14 Le préfinancement améliore la disponibilité des fonds mais immobilise aussi une partie de la trésorerie et du bilan de l’opérateur.
15 Coût transactionnel reconstitué d’un règlement en stablecoin : Ctotal = SA + SB + RA et RB + I où SA et SB représentent les spreads de change et coûts de liquidité des jambes d’entrée et de sortie ; RA et RB, la tarification des rampes de conversion ; I, le prix attribué à la couche d’infrastructure pour la quote-part FX. Nous prenons l’hypothèse que les frais propres au transfert blockchain sont négligeables pour les montants institutionnels retenus. Aucune marge supplémentaire de plateforme n’est intégrée à notre équation. Nous considérons que ces marges sont déjà intégrées par construction aux spreads, aux rampes ou au prix d’infrastructure.
16 Rampe d’entrée ou de sortie (on/off ramp en anglais) permettant la conversion fonds bancaires / actif numérique.
17 Son principal calibrage empirique provient d’un entretien d’expert réalisé en février 2026 avec un vice-président de PayPal chargé de la croissance de PYUSD rapporté par AlphaSense. Nos calculs reflètent l’expérience professionnelle de l’intervenant sans pour autant constituer ni une grille tarifaire officielle de PayPal ni une distribution statistique de ses transactions en PYSUD.
18 Combinaison de monnaies, de pays et de sens de transfert. Une jambe fiat correspond ici à l’une des deux conversions entre monnaie bancaire et stablecoin. Le même couple de devises peut présenter des coûts différents selon le sens du paiement.
19 Abrégé pb. Représente 0,01 point de pourcentage (100 pb = 1%). Sur une transaction de 100 000 dollars, 100 points de base représentent
1 000 dollars.
20 Dans notre modèle, correspond à une architecture très intégrée (volumes élevés, connexions bancaires efficaces, forte automatisation, nombre limité d’intermédiaires). Une rampe standard suppose davantage de dépendance à des prestataires ou partenaires externes. Ces catégories sont analytiques et ne constituent pas des normes de marché.
21 Cette fourchette est empiriquement calibrée sur des estimations professionnelles de marché, mais elle ne constitue ni une moyenne observée ni un intervalle statistique de confiance. Elle représente l’espace de coûts associé aux différentes configurations de liquidité et d’intégration retenues.
22 Glissement d’exécution. Ecart entre le prix attendu lors du lancement d’un ordre et son prix moyen réel d’exécution.
23 Catégorie générale couvrant différentes formes de valeur monétaire transférables sur des infrastructures numériques programmables (stablecoins, dépôts bancaires tokenisés…).
24 Les bases de calcul et les périmètres de ces deux ordres de grandeur n’étant pas publiés de manière suffisamment détaillée, ils ne sont pas intégrés à notre estimation par transaction.
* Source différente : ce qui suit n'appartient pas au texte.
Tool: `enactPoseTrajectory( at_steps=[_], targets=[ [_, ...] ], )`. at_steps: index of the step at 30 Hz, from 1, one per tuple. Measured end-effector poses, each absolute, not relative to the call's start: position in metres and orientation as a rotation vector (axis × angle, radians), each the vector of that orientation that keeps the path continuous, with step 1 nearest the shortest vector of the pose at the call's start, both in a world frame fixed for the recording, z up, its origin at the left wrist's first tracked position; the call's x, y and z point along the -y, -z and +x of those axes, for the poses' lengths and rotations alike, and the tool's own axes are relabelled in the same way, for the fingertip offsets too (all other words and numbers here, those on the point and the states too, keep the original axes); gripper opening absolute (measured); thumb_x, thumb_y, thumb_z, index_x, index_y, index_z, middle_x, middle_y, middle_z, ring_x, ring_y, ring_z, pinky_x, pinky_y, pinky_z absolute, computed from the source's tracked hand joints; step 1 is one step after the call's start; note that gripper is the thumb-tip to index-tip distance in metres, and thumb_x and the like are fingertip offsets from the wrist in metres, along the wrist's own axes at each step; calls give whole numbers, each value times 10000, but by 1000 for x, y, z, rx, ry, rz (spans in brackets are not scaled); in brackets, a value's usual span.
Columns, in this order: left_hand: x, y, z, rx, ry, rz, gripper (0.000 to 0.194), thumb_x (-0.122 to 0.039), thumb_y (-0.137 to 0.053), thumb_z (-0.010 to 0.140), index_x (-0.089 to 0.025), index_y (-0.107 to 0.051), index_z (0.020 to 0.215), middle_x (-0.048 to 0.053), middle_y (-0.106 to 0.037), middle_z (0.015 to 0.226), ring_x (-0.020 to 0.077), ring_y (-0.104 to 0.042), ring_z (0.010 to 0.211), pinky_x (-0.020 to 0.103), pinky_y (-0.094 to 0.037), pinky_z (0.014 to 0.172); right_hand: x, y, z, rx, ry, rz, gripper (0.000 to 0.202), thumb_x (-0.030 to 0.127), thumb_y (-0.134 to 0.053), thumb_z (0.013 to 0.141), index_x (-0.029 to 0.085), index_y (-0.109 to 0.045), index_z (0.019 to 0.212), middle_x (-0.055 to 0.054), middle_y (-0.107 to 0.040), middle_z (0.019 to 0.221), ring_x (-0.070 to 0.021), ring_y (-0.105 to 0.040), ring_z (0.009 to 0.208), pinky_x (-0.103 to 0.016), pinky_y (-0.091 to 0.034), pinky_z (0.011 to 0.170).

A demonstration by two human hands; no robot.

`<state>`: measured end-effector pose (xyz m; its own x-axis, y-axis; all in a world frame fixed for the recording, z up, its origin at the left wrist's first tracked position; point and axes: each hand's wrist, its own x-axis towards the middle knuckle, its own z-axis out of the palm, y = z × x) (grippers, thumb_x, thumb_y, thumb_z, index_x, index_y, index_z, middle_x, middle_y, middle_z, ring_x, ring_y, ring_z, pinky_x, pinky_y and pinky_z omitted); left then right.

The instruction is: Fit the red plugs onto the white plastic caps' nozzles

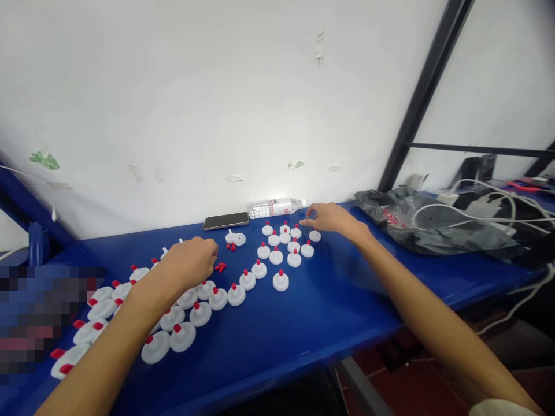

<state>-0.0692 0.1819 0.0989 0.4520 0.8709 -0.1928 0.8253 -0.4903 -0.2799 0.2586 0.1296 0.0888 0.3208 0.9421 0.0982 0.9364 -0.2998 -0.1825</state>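
My left hand (193, 263) is curled with its fingertips pointing down, beside a few loose small red caps (221, 267). Whatever those fingers hold, if anything, is hidden. Over at the back right, my right hand (329, 218) hovers above the end of a group of white round lids with red-tipped spouts (307, 249). Its thumb and forefinger are apart, and one such lid (314, 236) stands just below it. Many more red-tipped lids (182, 337) spread around and under my left forearm. Near the phone lie two white lids with bare spouts (238, 238) and more red caps (231, 247).
A smartphone (226, 221) and a clear plastic bottle (276, 207) lie along the wall on the blue table (329, 306). A dark plastic bag (437, 228) with red pieces in it sits at the right, crossed by white cables (472, 208). Dark metal posts (416, 110) rise behind.
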Motion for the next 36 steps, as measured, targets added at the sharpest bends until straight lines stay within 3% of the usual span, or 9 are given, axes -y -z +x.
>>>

25 Script informatique permanent déployé sur une blockchain pour exécuter automatiquement des instructions prédéfinies. Cette automatisation ne supprime pas les risques d’erreur de programmation, de mauvaise configuration, de gouvernance ou de faille de sécurité.
26 Cette addition suppose toutefois de neutraliser les recouvrements. Les dépenses déjà récupérées dans les spreads, les commissions ou les tarifs des rampes ne doivent pas être comptabilisées une seconde fois comme coûts d’infrastructure.
27 Exception faîte de la publication du 30/07/2026 de la Banque d’Italie sur des transactions de type remittance (pair-à-pair pour de petits montants) : Are Stablecoins Efficient for Remittances? Evidence from a Mystery Shopping Exercise by Banca d'Italia
28 Mécanisme qui élimine le risque de règlement car conditionne le transfert définitif d’une devise au transfert définitif de l’autre. Il élimine ainsi le risque que l’une des parties livre la devise vendue sans recevoir celle qu’elle achète.
29 Stablecoin flows and spillovers to FX markets BIS Working Papers No 1340
30 Sans qu’il soit informel ou illégal.